I do not say this with criticism of any particular Senator, but as
one who appropriates money here, and as one who sought to get
appropriations last December for these very purposes, and as one who
saw that those two amendments that I offered--one on one bill and the
second one on the final appropriations bill--saw those amendments
knocked out by virtue of 60-vote points of order. Certainly the Senator
from Massachusetts supported me in those.
I wonder, now, from where the money is going to come? I want to feel
that the President is going to support this, support the requests for
it, support the moneys for it, and that Senators who voted against my
amendments last fall--that were for border security, that were for
homeland security, that were to provide defenses against biological,
chemical, and radiological weapons--are going to support it this time.
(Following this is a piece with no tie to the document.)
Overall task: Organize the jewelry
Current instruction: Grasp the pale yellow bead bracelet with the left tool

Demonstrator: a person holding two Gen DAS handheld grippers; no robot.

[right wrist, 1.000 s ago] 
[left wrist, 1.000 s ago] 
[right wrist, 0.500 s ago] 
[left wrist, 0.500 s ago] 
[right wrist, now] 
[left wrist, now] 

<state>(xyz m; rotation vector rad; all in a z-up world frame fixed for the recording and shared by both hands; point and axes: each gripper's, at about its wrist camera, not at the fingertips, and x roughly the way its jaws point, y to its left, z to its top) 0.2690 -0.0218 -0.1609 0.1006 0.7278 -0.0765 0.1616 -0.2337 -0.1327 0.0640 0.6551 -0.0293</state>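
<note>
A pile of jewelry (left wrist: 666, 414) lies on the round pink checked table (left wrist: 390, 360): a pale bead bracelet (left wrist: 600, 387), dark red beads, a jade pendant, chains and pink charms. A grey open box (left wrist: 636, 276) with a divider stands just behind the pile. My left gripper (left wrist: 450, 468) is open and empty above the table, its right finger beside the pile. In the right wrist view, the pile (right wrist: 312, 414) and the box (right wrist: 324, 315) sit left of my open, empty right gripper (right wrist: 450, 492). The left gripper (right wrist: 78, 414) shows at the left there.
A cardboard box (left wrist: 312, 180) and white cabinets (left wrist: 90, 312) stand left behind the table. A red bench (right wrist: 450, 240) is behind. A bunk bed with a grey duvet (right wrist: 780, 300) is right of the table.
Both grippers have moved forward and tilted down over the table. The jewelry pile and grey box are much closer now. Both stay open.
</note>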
I want to know from where the money is going to come, how much it is
going to cost. That is all. I am ready to pass it tonight if somebody
can show me those things. I do have two or three amendments that deal
with the deadlines. I may have a somewhat more major amendment. I may
Mr. REID. I say to the Senator from West Virginia, I have conferred
with the manager of the bill, Senator Kennedy. As I indicated, we have
no amendments on the Republican side and none over here. The reason we
are focusing on the Senator from West Virginia is we want to be able to
get to energy as soon as possible. So I hope, either through a quorum
call--maybe with time for Senator Kennedy to explain to the Senator--I
know I listened to Senator Kennedy and Senator Feinstein speak at some
length on this legislation.
If there are other questions to be answered, certainly the Senator
from West Virginia is entitled to have answers to those questions
before we vote on this important bill. Whatever the two very
experienced and distinguished Senators need to do to make sure the
Senator from West Virginia has the information he needs, we should do
that as quickly as possible.
The PRESIDING OFFICER. The Senator from Massachusetts.
Mr. KENNEDY. Mr. President, just to review very quickly, since we
have been asked about this once again, for the costs. That $1.2 billion
1-year, $3.2 billion total cost of the implementation--the $743 million
is included in the President's 2003 budget. This includes $380 million
for entry-exit data systems; $83 million for computer infrastructure;
$34 million for land inspectors; $51 million for air and sea port
inspectors; $145 million for border construction; $50 million for
detention construction. There is $444 million additional appropriations
needed but the legislation raises the additional fees.
The bill raises machine-readable fees to $65, generating approximately
$100 million in additional income.
We believe we can examine the fiscal year 2003 budget, which is, for
INS, $6 billion--$6 billion: $2 billion in terms of the fees and $4
billion in terms of appropriations. That is the best we can do.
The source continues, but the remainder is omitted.